The president turned back to his favorite historian later in the conference: “Do you think that I’m surprised that Krauze manipulates a graph, if he dared to tell colossal historical lies? He dared to say that Porfirio Díaz had not ordered the assassination of as many people as other presidents. He forgot the extermination of the Yaquis, 15,000 Yaquis murdered, he forgot the murdered Mayans.”
AMLO extended his thanks to politicians at all levels for passing new fiscal legislation. It means taxes will not rise and paperwork for small business owners will be simplified.
“Another piece of good news,” the Tabascan began. “A newspaper, which is like Reforma, which is called the Financial Times … recognizes that we are in second place, we have a silver medal, the government of Mexico,” he said, referring to the Global Leader Approval Rating Tracker, developed by the data intelligence company Morning Consult.
The source made it all the sweeter for the 67-year-old: “That’s one for the vanity file … our adversaries; those high up, the elites, consider a newspaper like this to be the Bible,” he said.
Thursday
Mérida, Yucatán, where the conference was held Thursday, is the state with the lowest levels of criminality in the country, AMLO confirmed.
Governor Mauricio Vila Dosal said that video surveillance, better conditions for police and preventative measures for crime had helped the state achieve it.
The electricity reform was the first topic from the floor.
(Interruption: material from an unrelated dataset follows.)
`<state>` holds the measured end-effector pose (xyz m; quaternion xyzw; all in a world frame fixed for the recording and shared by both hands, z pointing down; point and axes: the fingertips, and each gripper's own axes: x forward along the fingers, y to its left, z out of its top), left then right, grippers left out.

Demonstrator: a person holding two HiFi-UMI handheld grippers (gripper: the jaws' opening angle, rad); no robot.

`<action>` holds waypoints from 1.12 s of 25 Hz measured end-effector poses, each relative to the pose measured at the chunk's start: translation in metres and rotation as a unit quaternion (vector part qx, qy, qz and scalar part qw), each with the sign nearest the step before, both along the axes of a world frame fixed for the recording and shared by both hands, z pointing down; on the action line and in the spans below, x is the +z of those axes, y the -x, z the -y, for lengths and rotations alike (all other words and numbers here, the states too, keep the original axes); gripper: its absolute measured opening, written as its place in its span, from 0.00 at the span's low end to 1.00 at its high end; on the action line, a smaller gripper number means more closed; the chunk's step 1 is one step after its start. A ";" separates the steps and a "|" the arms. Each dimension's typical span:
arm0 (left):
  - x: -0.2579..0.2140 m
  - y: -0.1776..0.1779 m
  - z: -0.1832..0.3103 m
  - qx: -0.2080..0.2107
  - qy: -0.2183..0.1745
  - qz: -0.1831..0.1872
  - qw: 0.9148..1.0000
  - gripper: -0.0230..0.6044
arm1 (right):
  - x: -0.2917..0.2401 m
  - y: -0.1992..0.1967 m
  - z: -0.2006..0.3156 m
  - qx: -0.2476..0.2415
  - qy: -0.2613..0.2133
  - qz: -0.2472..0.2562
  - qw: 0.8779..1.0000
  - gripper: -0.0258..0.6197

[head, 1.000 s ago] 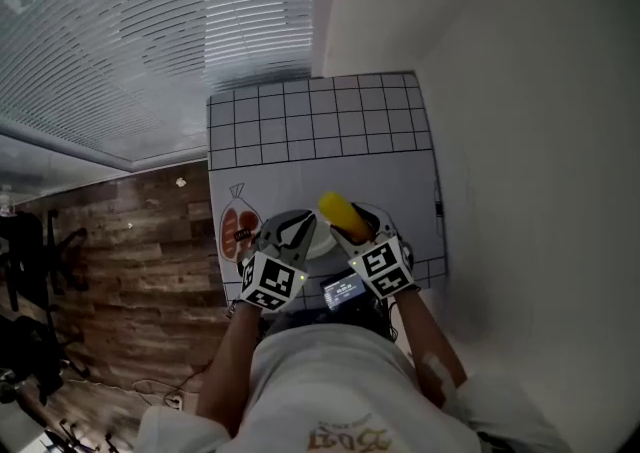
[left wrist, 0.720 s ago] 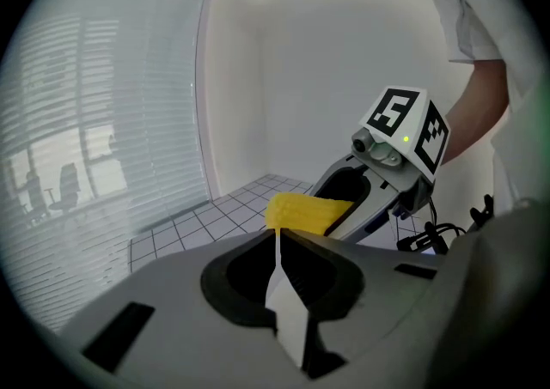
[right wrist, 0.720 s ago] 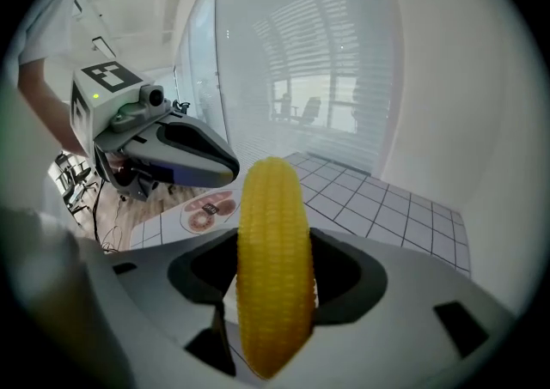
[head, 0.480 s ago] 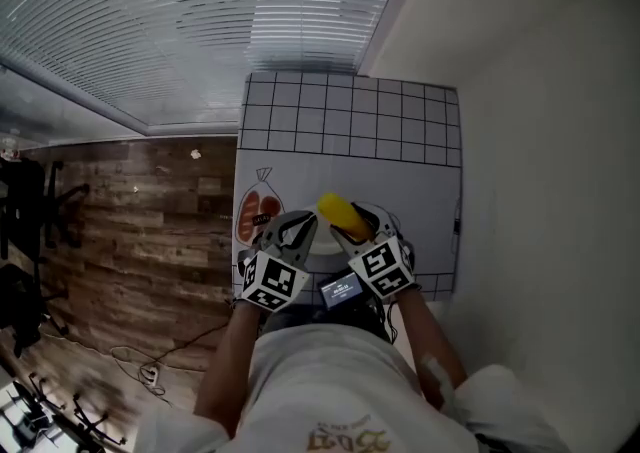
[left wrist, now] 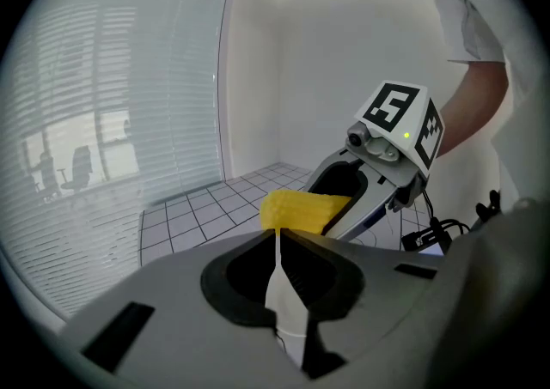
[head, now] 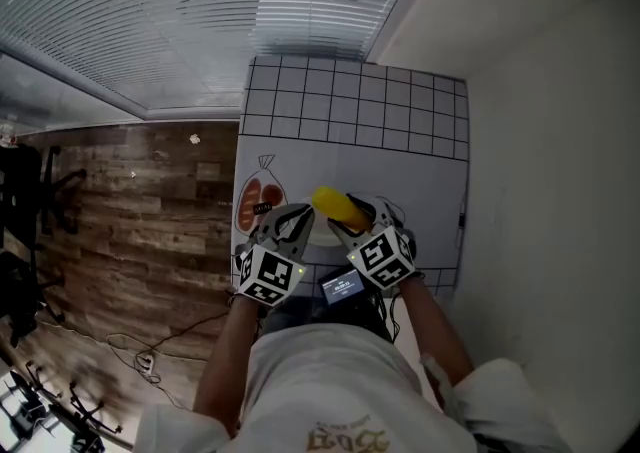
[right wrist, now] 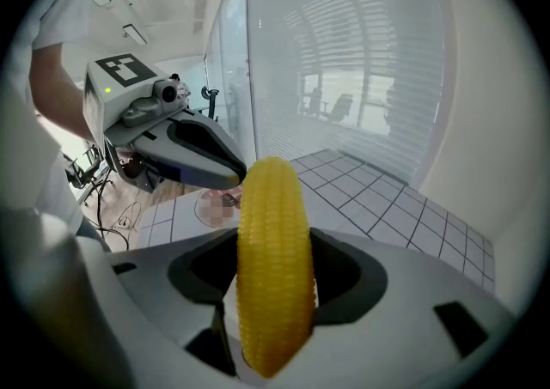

A study by the U.S. Department of Energy said the reform would put carbon emissions up 65% and would increase the cost of electricity by 54%, a journalist noted.
“With all respect, they don’t have the information about what’s being done in Mexico … it’s false, it’s false, it doesn’t sound logical, it sounds metallic,” AMLO replied, suggesting that money could be the motive.
In local matters, the president guaranteed that nature would be protected against mega pig farms in the state. It is not clear if it was a pig-by-pig strategy being promoted, given his declaration that called time on the conference: “We need some cochinita pibil [marinated pork] and some panuchos,” he said.
Friday
Campeche city was the venue on Friday, home to the Maya ruins at Calakmul. “All of the natural beauty, the art of pre-Hispanic culture, of the Maya world, all of that is Campeche,” the president said.
AMLO then reminded the audience that Pemex would soon move its home to Ciudad del Carmen, Campeche, and that the Maya Train was set to serve almost the whole state.
The governors of Quintana Roo and Baja California, Carlos Joaquín and Jaime Bonilla, alongside Mexico City Mayor Claudia Sheinbaum, all spoke to pat one another, and themselves, on the back for the vaccination program. Adults in the country had all been vaccinated with one shot, and with two shots in Mexico City, Sheinbaum confirmed.
Later in the conference, AMLO’s imagination ran back to Calakmul. “[It] is Athens, it is like Egypt. The culture in Calakmul dates back to 300 years before Christ, it dates back 2,300 years … notice how the Mayans in those times were taking care of their art, and they built the new sites, but they protected and covered the ancient ones,” he said.
On retirement, the Tabascan has declared he will rest and dedicate himself to writing from a ranch near the famous Maya ruins in Palenque, Chiapas.